Il nuovo capo del Dipartimento della Protezione civile assiste alle esercitazioni e dice: formazione e autotutela per un volontariato di qualità
PESCARA. Festa grande per i volontari abruzzesi questa mattina a Pescara, che ne sono diecimila in tutta la regione, e di questi 8.500 solo di Protezione civile. “Siete i migliori perché donate tempo e passione, facendovi carico dei problemi degli altri. Grazie”. Con queste parole il presidente della Giunta regionale Luciano D’Alfonso ha iniziato il suo discorso di saluto e ringraziamento ai tantissimi volontari radunati stamattina in piazza Salotto a Pescara per la prima edizione della Giornata regionale del volontariato di Protezione civile, che ha visto come ospite d’onore il nuovo Capo Dipartimento della Protezione civile nazionale Fabrizio Curcio, nominato dal governo Renzi appena quindici giorni fa. Presenti con loro anche decine di sindaci provenienti da tutto l'Abruzzo.
“Ringrazio anche i sindaci e il personale dei Comuni – ha proseguito D’Alfonso – che hanno gestito piccoli e grandi drammi. Lo Stato si fa riconoscere nelle emergenze, è la catastrofe che rivela la capacità di risposta di una struttura. Sappiamo che le risorse sono limitate, quindi bisogna elevare la qualità programmatoria e organizzativa: in questo siamo stati perfetti ma ora dobbiamo innalzare il livello della capacità di reazione. A Curcio dico: scommettiamo sulla formazione per far sì che al volontariato si aggiunga la potenza dell’imprenditoria privata”.
A proposito dei black out elettrici verificatisi in diversi centri d’Abruzzo a seguito dell’ondata di maltempo del marzo scorso, il Presidente della Regione ha affermato: “Ho aperto una vertenza con Enel, perché un colosso del genere non può considerarsi un corpo estraneo durante una calamità; ci vogliono più investimenti e meno pubblicità”. Parlando della richiesta dello stato di emergenza inoltrata al governo, D’Alfonso ha spiegato che “abbiamo fatto istanza per la guerra del 5 e 6 marzo con una mole veritiera di dati: vogliamo che l’istruttoria si concluda rapidamente e che i nostri parlamentari facciano arrivare in Abruzzo più fondi per combattere il dissesto. La Regione sta facendo la sua parte: nel 2014 abbiamo assegnato 60 milioni per la mitigazione del rischio idrogeologico, ora ne arriveranno altri 80 di cui 26 dall’Unione Europea.

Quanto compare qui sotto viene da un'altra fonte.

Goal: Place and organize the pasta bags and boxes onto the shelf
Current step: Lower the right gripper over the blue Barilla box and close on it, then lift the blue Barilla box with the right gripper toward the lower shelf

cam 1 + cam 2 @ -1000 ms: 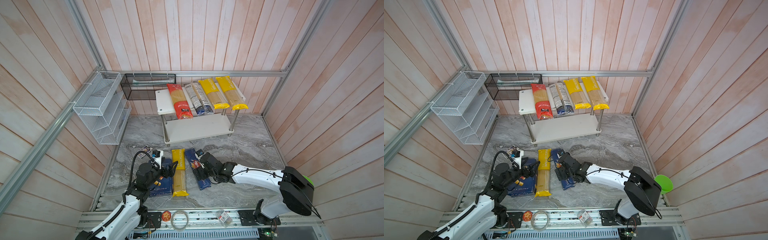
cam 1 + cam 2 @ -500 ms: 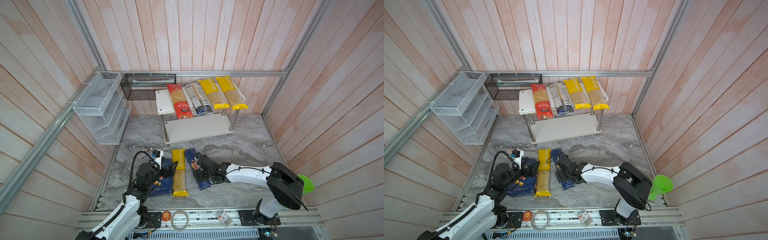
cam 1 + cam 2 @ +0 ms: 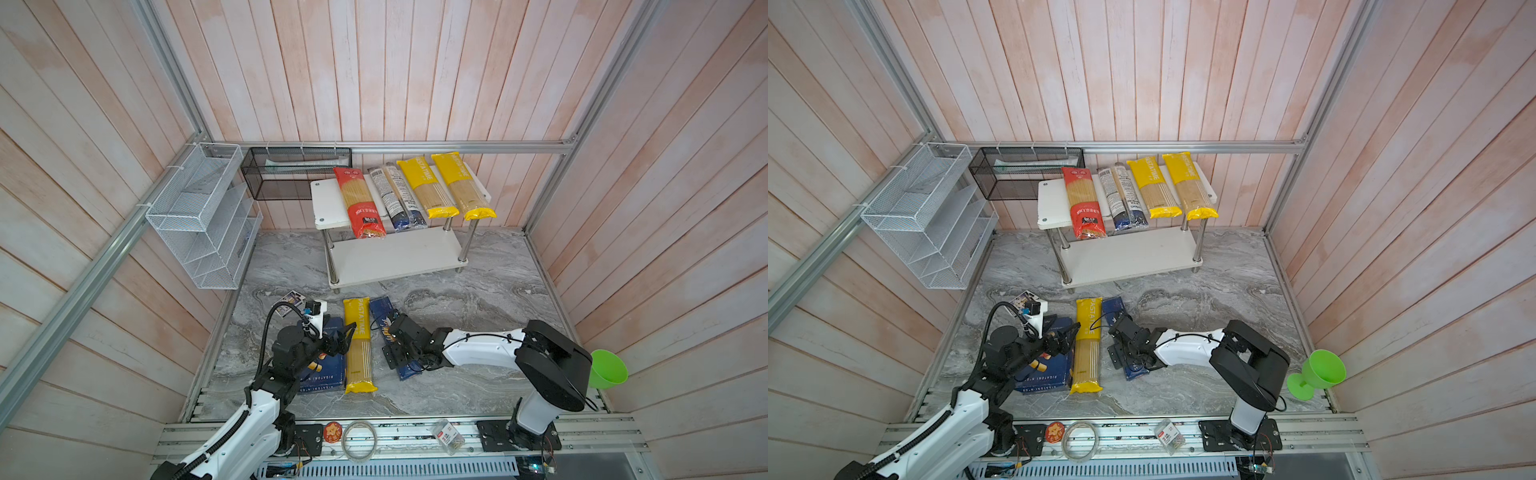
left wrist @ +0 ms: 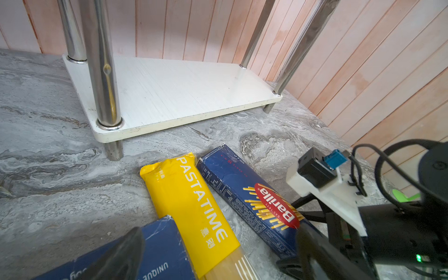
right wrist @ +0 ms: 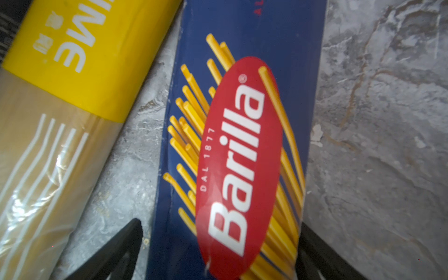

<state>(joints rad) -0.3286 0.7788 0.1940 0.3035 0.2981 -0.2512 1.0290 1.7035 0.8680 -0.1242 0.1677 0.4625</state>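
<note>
The left gripper [image 3: 343,336] hangs open over the wide blue box [image 3: 322,376], which lies flat on the floor [image 3: 478,299]. Beside it lies the yellow bag [image 3: 359,353], its long way pointing at the shelf [image 3: 328,199]. Next, the thin blue box [image 5: 242,145] points there too, turned a little. The right gripper [image 5: 220,228] is open, one finger on each side.

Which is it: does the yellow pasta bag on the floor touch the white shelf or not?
Apart. The left wrist view shows bare grey floor between the yellow bag and the shelf.
</note>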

Si tratta di numeri importanti ma le emergenze sono tante: penso all’alto Vastese, alla Val Fino, all’area Vestina e ai comuni del Chietino come Vasto, Treglio, Bucchianico e il capoluogo stesso. Basta con le "feste di compleanno" su questo argomento – ha concluso il Presidente – ci vogliono risorse e organizzazione”.

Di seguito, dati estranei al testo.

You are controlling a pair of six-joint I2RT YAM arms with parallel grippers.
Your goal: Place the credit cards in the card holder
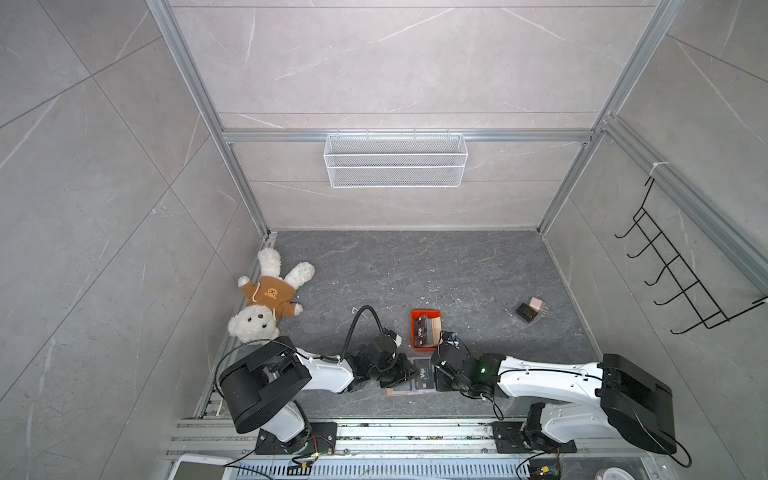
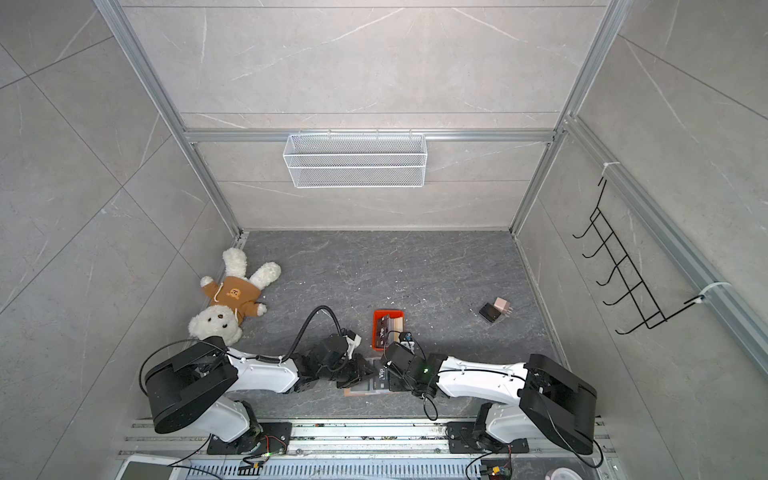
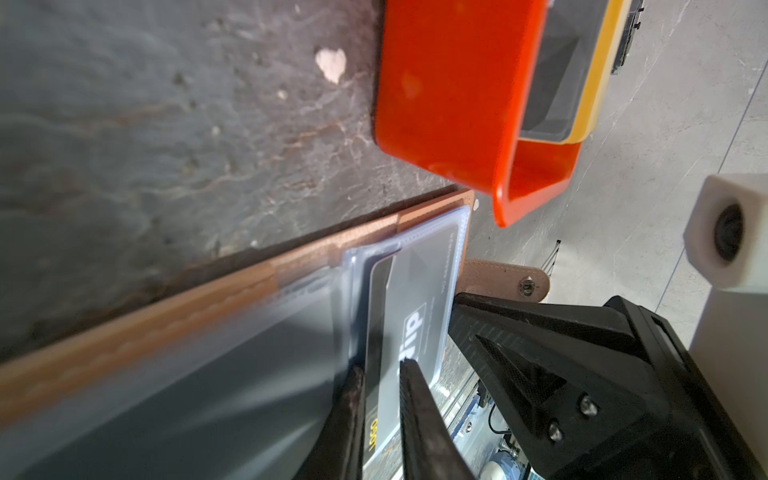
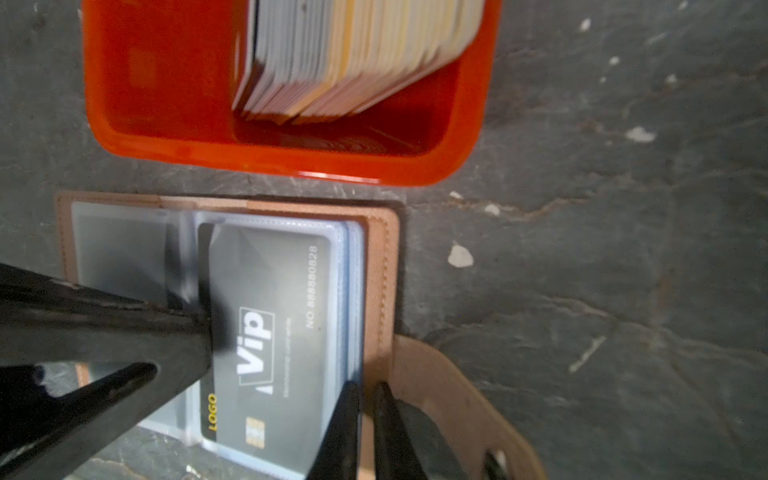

Fabrizio Curcio – che ha lavorato a L’Aquila per sei mesi nella fase post-terremoto – ha esordito così: “L’emozione che provo nell’essere qui è difficile da contenere, ho rivisto tanti volti familiari e siete riusciti a farmi sentire a casa”. Entrando nello specifico, il Capo Dipartimento ha osservato che “bisogna ragionare prima, altrimenti si arriva impreparati al momento dell’emergenza. Qui vedo una comunità che ha saputo fare sistema nelle sue varie forme, non a caso i volontari abruzzesi sono stati gli ultimi ad andare via dall’Emilia dopo il terremoto del 2012. Noi vogliamo puntare su un volontariato di qualità attraverso la formazione e l’autotutela, con un servizio che sia integrato con le altre strutture istituzionali e impegnato nel raggiungere rapidamente il cittadino in difficoltà. Ringrazio la Regione per le risorse che sta mettendo a disposizione: la richiesta dello stato di emergenza è stata fatta bene e l’istruttoria terminerà la prossima settimana. Saluto e ringrazio tutti con una promessa: la mia non è una presenza spot, verrò spesso in Abruzzo”.